メディカル・データ・ビジョンは自律調整交えながら上値試す、18年12月期大幅増収増益予想

 メディカル・データ・ビジョン<3902>(東1)は、民間最大級の大規模診療データベースを活用して医療分野ビッグデータ関連ビジネスを展開している。18年9月には未病領域データ事業を発表した。18年12月期大幅増収増益予想である。株価は下値を切り上げて戻り歩調だ。自律調整を交えながら上値を試す展開が期待される。なお11月12日に第3四半期決算発表を予定している。

■医療分野のビッグデータ関連ビジネスを展開

 医療分野のビッグデータ関連ビジネスとして、医療機関向けに医療情報システムを開発・販売するデータネットワークサービス、および製薬会社向けに各種データ分析ツール・サービスを販売するデータ利活用サービスを展開している。17年12月期の事業別売上構成比はデータネットワークサービスが49%、データ利活用サービスが51%だった。

 データネットワークサービスで医療機関向けに医療情報システムを販売するとともに、2次利用許諾を得た患者の医療・健康関連情報を集積する。そして集積した各種情報を分析し、データ利活用サービスとして主に製薬会社向けに提供するビジネスモデルだ。

 収益源は医療機関からのシステム利用料・メンテナンス費用、および製薬会社からのサービス対価(システム利用料含む)である。またデータ利活用サービスにおいて下期偏重の特性がある。

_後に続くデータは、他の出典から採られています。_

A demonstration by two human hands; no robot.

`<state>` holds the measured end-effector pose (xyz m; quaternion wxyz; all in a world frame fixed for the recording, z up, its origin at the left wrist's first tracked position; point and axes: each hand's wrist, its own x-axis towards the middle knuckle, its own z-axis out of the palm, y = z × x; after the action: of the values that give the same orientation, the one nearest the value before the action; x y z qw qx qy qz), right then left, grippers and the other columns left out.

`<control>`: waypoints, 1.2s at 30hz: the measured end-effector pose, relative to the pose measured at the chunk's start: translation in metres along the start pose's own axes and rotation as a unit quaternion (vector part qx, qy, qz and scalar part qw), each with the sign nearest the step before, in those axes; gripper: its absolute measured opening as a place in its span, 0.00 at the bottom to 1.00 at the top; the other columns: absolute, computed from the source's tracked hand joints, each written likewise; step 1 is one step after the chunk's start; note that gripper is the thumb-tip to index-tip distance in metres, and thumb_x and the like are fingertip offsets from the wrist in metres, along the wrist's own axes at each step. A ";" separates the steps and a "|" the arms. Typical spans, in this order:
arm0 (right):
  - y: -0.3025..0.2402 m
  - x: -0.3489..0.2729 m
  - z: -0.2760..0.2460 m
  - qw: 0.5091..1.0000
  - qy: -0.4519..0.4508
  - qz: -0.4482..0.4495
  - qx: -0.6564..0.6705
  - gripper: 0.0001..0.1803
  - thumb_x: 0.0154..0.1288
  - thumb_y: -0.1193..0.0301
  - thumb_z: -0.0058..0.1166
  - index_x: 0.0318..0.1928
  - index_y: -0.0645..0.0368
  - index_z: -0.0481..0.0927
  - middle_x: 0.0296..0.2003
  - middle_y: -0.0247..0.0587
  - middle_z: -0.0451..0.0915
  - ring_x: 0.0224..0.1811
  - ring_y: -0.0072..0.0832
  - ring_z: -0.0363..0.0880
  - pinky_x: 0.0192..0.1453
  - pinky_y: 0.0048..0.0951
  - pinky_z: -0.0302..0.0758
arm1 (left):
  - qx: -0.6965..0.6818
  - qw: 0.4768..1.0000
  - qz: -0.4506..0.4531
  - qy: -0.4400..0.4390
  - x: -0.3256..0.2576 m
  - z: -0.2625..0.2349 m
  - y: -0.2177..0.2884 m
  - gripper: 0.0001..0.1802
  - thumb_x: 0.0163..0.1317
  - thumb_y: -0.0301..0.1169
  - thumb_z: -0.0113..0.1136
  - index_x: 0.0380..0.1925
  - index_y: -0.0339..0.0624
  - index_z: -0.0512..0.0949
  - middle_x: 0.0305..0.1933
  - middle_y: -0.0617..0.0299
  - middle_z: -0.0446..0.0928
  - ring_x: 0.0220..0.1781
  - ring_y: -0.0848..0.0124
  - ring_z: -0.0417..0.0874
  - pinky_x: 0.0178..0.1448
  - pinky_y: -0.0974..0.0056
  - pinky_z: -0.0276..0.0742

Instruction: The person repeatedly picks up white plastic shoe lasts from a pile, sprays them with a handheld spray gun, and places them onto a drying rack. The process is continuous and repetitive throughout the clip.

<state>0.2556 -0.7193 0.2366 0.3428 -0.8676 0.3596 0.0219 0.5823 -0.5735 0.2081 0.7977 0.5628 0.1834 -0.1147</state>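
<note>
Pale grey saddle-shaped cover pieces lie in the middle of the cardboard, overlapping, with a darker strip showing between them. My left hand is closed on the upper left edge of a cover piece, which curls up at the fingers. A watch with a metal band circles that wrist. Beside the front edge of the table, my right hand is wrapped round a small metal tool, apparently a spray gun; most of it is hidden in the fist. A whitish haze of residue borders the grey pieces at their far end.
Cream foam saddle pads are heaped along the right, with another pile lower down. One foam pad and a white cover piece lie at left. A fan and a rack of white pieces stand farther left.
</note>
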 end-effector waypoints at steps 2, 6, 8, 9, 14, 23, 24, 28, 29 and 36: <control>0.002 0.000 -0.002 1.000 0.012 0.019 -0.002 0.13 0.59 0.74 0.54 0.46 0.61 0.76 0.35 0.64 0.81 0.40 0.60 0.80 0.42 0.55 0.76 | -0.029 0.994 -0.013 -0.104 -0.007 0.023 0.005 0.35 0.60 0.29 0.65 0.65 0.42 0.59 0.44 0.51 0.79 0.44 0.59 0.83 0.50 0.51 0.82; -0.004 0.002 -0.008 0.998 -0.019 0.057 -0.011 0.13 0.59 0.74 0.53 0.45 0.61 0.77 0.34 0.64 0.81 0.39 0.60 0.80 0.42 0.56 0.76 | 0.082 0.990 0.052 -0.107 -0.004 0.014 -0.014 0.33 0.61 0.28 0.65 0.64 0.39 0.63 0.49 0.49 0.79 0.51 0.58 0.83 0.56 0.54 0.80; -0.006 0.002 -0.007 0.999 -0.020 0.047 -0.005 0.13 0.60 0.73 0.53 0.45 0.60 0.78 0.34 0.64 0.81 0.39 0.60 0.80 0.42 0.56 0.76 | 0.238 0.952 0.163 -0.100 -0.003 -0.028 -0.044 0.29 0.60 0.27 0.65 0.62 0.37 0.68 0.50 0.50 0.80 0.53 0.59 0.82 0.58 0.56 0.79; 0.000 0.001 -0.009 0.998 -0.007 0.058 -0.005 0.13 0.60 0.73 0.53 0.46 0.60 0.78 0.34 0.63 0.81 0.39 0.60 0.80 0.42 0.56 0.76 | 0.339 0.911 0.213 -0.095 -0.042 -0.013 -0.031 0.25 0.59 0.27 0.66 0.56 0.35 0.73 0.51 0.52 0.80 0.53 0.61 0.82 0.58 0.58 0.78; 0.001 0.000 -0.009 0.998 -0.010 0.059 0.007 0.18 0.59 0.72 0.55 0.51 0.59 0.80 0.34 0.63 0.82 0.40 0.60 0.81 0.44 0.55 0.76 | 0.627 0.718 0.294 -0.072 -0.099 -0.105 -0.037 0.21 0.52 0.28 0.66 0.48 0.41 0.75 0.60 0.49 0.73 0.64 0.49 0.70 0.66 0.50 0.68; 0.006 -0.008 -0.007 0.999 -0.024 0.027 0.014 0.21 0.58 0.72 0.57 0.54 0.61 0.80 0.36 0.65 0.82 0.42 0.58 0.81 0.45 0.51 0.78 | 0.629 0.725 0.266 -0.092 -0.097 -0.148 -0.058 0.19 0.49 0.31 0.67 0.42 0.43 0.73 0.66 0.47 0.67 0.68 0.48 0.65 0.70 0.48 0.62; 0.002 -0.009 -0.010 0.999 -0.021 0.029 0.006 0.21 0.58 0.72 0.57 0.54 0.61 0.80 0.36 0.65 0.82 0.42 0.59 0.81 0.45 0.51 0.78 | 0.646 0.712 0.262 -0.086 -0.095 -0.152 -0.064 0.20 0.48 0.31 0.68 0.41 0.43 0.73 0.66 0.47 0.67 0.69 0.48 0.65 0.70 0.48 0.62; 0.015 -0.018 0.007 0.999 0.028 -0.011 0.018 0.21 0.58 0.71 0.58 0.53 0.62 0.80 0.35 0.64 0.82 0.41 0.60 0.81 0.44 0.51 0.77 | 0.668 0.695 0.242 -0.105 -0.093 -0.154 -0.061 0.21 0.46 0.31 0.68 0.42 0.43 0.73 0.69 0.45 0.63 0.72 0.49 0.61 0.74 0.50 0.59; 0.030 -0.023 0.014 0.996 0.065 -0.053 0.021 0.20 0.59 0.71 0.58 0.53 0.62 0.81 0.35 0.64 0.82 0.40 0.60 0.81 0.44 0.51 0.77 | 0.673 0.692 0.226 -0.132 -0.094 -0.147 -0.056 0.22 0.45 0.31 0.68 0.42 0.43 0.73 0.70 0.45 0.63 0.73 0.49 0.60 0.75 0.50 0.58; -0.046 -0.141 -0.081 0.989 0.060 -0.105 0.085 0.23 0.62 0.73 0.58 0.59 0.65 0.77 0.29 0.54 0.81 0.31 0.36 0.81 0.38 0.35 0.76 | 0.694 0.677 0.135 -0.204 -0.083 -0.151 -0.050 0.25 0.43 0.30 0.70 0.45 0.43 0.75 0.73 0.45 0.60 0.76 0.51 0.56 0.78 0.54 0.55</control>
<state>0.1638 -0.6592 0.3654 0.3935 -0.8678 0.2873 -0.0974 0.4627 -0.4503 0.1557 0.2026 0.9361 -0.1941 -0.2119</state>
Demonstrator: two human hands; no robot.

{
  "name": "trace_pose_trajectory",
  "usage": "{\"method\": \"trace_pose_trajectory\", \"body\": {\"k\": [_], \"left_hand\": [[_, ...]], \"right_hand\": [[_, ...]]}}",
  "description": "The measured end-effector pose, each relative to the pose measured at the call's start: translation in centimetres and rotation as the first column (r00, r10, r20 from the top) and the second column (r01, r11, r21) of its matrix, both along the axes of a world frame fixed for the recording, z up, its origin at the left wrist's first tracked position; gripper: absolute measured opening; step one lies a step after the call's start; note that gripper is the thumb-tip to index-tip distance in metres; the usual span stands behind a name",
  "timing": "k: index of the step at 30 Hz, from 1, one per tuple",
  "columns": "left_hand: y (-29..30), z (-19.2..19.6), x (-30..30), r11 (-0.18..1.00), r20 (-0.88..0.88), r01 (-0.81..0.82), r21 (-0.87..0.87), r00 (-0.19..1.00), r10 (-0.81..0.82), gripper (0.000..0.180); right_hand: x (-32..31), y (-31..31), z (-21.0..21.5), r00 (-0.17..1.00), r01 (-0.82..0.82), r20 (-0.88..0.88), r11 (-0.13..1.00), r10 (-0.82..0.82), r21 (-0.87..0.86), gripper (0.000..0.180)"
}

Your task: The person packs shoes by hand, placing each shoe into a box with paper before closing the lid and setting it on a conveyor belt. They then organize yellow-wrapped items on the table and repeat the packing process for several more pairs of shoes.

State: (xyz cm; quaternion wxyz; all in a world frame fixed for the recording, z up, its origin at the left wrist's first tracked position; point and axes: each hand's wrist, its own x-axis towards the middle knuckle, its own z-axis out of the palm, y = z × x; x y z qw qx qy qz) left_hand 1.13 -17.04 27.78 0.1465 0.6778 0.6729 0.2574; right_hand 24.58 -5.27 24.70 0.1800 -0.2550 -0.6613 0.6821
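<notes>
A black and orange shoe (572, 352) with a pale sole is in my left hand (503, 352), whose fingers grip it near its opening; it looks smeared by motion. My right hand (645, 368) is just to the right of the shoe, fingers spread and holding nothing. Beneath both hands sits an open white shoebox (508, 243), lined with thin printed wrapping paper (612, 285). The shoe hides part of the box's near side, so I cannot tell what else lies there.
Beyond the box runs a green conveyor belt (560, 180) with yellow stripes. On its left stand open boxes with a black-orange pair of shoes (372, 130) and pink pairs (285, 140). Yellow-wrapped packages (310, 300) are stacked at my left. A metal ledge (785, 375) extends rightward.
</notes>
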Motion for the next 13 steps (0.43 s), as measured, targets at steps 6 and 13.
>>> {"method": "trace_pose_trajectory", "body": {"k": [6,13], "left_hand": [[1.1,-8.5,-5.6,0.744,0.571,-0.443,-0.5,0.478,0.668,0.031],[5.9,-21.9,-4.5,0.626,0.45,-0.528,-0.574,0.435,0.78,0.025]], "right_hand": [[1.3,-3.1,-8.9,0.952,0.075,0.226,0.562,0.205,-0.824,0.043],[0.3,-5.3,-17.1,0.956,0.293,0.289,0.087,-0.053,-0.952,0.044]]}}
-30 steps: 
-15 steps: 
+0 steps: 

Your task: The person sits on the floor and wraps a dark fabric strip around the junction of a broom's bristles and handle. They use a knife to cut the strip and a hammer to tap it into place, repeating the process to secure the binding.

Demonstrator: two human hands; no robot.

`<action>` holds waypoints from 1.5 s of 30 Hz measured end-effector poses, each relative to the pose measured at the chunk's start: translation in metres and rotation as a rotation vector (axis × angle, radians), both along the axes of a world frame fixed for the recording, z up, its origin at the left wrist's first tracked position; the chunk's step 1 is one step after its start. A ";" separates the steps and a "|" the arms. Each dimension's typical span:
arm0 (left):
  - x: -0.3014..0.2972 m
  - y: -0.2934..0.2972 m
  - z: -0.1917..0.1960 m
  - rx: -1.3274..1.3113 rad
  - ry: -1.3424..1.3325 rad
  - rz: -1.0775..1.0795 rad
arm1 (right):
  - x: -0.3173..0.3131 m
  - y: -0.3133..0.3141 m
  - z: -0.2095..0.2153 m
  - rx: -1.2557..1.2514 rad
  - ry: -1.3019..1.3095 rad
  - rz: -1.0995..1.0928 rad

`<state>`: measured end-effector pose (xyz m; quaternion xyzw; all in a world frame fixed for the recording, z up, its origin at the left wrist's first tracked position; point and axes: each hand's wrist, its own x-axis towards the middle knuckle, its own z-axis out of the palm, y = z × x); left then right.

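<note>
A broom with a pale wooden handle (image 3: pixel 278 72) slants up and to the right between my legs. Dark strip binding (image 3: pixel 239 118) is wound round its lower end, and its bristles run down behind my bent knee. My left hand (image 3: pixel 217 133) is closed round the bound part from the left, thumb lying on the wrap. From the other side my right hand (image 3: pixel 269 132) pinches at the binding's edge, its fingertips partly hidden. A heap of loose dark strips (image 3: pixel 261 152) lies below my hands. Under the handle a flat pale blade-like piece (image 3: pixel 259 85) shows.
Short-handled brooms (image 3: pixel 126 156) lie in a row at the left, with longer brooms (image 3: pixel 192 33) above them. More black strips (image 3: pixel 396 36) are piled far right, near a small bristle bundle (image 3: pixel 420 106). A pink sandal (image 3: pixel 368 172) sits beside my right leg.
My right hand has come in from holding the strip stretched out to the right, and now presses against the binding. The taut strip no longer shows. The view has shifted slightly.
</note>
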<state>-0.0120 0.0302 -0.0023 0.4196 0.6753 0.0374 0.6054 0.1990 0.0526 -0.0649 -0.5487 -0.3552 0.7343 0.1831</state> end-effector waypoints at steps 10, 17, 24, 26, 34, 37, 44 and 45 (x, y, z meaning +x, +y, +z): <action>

 17年1月医師向けサービスのDoctorbookを子会社化、17年2月OTC医薬品・H&BC製品製造販売のMDVコンシューマー・ヘルスケアを設立、17年6月SMO業務のコスメックス(現MDVトライアル)を子会社化、17年11月テクマトリックス<3762>と業務提携、18年1月国内最大級の人間ドック・健診予約ポータルサイト「MRSO」を運営するマーソ社と資本業務提携した。

■「CADA-BOX」の導入推進

 データネットワークサービスは営業の主軸をDPC分析「EVE」から、病院向け経営支援「Medical Code」にシフトするとともに、病院向けデジタルソリューション「CADA-BOX」の導入を推進している。患者自身が診療情報の一部を保管・閲覧できるWEBサービス「カルテコ」と、患者が自由に支払条件を設定できる医療費後払いサービスの「CADA決済」を、電子カルテと連動させて活用するサービスだ。データ利活用サービスはオーダーメード調査・分析サービス「アドホック」を主力としている。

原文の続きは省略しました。